* [EXERCISE DIRECTIONS]:
In how many lines of the listing does the string "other" appear? Give only the number.

* [RAW DATA]:

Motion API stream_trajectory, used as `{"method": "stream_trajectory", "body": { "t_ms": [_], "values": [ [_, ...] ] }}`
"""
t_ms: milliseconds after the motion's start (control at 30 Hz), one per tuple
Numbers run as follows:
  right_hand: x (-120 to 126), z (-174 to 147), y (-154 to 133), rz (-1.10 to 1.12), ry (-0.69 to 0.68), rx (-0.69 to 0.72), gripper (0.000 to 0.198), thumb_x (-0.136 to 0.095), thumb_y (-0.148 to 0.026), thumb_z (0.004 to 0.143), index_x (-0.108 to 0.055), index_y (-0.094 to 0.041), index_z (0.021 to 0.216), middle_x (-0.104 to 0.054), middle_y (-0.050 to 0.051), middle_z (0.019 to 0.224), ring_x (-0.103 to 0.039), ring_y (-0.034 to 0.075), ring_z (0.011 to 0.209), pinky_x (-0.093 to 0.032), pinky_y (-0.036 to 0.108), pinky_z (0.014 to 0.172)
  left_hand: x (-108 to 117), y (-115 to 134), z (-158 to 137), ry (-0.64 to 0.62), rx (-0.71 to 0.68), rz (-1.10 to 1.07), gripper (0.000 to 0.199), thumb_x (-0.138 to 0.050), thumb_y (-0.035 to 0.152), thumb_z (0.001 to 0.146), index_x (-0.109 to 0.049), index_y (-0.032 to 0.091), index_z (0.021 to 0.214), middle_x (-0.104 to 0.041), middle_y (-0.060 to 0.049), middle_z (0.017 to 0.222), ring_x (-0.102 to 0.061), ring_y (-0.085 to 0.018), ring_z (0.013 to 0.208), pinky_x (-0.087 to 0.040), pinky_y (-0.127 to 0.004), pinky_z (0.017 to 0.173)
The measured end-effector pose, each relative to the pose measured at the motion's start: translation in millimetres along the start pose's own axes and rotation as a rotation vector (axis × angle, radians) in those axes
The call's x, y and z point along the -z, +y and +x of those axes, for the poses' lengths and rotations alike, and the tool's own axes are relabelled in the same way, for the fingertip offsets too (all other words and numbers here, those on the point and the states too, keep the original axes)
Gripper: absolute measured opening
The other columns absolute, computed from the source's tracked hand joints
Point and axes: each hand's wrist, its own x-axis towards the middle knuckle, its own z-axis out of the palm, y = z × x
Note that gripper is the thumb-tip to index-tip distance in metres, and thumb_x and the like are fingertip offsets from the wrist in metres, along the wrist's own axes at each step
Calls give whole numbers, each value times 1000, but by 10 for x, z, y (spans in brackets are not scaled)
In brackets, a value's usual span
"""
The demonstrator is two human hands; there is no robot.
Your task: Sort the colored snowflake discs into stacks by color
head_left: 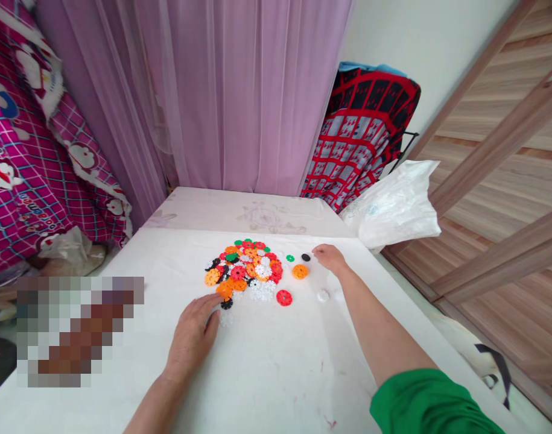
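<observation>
Two hands worked at a heap of coloured discs, apparently at the step of drawing pieces out of it.

From where I stood, the left hand (195,328) lay half open at the near edge of the heap (237,273), thumb apart, fingertips at an orange disc (224,292), with no firm grip that I could see. The right hand (330,258) had its fingers drawn together just beside a black disc (306,257); whether they held anything, I couldn't tell. A red disc (284,298) lay apart on the white tabletop (257,386). The next move, I judged, called for a light fingertip pinch on one flat piece.
</observation>
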Motion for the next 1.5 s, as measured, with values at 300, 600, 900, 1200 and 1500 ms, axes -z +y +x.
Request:
{"method": "stream_trajectory", "body": {
  "t_ms": [300,600,900,1200,1500],
  "values": [
    [20,-211,-460,-134,-82,5,38,-54,-31,85,-59,-25,122,-64,5,123,-61,18,107,-45,27,88,-25,-4,-15,-24,-67,89,33,-44,26,90,-65,26,116,-59,-9,133,-54,-28,122,-48,-51,99],
    [-70,76,-303,-232,-180,-79,43,-62,-31,76,-63,-20,118,-66,9,118,-61,23,109,-46,31,91,-26,19,-10,-39,-11,54,33,-44,27,90,-65,25,115,-63,-8,128,-58,-25,118,-45,-50,102],
    [-146,50,-316,-261,-169,5,27,-61,-19,75,-73,-21,100,-70,7,110,-62,21,105,-45,25,85,-13,21,10,-36,24,9,35,-42,24,90,-65,25,116,-64,-7,127,-59,-24,116,-46,-48,102],
    [95,-552,-734,-106,33,110,30,-51,-30,88,-67,-24,112,-66,7,115,-62,19,98,-44,27,83,0,93,29,-95,94,119,43,-36,14,89,-65,27,119,-62,-6,131,-54,-28,123,-40,-55,104],
    [-514,-1704,-1603,97,-245,518,22,-52,-26,86,-71,-30,95,-69,0,95,-62,14,86,-41,23,73,87,204,30,-140,190,211,42,-41,22,90,-58,29,127,-59,-5,134,-47,-31,129,-25,-65,108]
  ]
}}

* [EXERCISE RESULT]:
2